Mark Greenaway is an Edinburgh-based chef and restaurateur. He is chef and owner of Restaurant Mark Greenaway, voted one of the UK's Top 100 Restaurants in 2017, and holds three AA Rosettes. Greenaway represented Scotland on BBC2's Great British Menu in 2012 and 2013.

==Career==

Greenaway opened his restaurant, Restaurant Mark Greenaway on Picardy Place, Edinburgh, in 2011, and it moved to North Castle Street in 2013 where it remained through 2018. It was the only Scottish restaurant awarded three AA Rosettes, It was added to Restaurant Magazines list of UK Top 100 Restaurants in 2014.

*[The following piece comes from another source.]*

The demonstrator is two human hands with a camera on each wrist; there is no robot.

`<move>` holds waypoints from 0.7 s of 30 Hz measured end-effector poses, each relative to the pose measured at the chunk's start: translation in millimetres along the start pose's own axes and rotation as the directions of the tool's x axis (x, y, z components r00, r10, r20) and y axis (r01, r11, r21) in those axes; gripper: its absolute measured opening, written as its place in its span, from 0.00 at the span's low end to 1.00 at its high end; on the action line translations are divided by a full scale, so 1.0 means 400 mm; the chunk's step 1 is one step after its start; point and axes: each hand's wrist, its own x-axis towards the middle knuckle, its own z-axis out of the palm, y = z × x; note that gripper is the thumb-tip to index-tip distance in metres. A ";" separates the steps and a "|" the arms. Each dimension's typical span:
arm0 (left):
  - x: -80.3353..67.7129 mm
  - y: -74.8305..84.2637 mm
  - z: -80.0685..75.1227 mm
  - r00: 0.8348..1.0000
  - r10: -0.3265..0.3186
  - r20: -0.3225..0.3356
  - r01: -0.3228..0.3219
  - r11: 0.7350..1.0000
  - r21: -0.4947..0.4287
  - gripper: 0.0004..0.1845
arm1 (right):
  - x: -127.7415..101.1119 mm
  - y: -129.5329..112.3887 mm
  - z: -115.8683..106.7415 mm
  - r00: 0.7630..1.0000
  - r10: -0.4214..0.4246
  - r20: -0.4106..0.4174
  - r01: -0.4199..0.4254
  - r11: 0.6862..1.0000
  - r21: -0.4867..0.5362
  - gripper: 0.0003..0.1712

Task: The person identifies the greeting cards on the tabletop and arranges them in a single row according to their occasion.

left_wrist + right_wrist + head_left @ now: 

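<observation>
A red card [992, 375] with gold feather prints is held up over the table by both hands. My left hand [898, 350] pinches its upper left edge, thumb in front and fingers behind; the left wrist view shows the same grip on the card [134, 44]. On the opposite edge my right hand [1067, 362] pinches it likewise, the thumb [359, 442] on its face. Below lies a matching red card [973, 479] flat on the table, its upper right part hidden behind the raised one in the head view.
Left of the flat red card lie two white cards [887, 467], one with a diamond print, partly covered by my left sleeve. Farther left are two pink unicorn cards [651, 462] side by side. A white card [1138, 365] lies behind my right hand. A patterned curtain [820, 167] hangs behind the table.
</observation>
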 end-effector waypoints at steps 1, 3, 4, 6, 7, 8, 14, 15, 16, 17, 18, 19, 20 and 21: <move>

In April 2012 Greenaway represented Scotland on the BBC's cookery program Great British Menu, and again in 2013 for the series Great British Menu Does Comic Relief. Later in 2013, Greenaway took part in a BBC2 documentary series called Teen Canteen, in which students from Linlithgow Academy in Scotland set out to start up a healthy take-away business. Greenaway is known for his desserts.

He worked in Australia for five years, then at One Devonshire Gardens in Glasgow, at Kilcamb Lodge Hotel in Strontian and at the Dryburgh Abbey Hotel in the Scottish Borders.

Greenaway's first cookbook, Perceptions – Recipes from Restaurant Mark Greenaway, which was published in 2016 and won Best Cookbook in the World in the Chef Category 2017 of the Gourmand World Book Awards.

In 2019, the chef opened Grazing by Mark Greenaway in Edinburgh's Waldorf Astoria hotel.
In 2021, Greenaway opened his first London fine dining restaurant, Pivot, in Covent Garden. This followed the April 2021 opening of his first pie and mash shop in the city.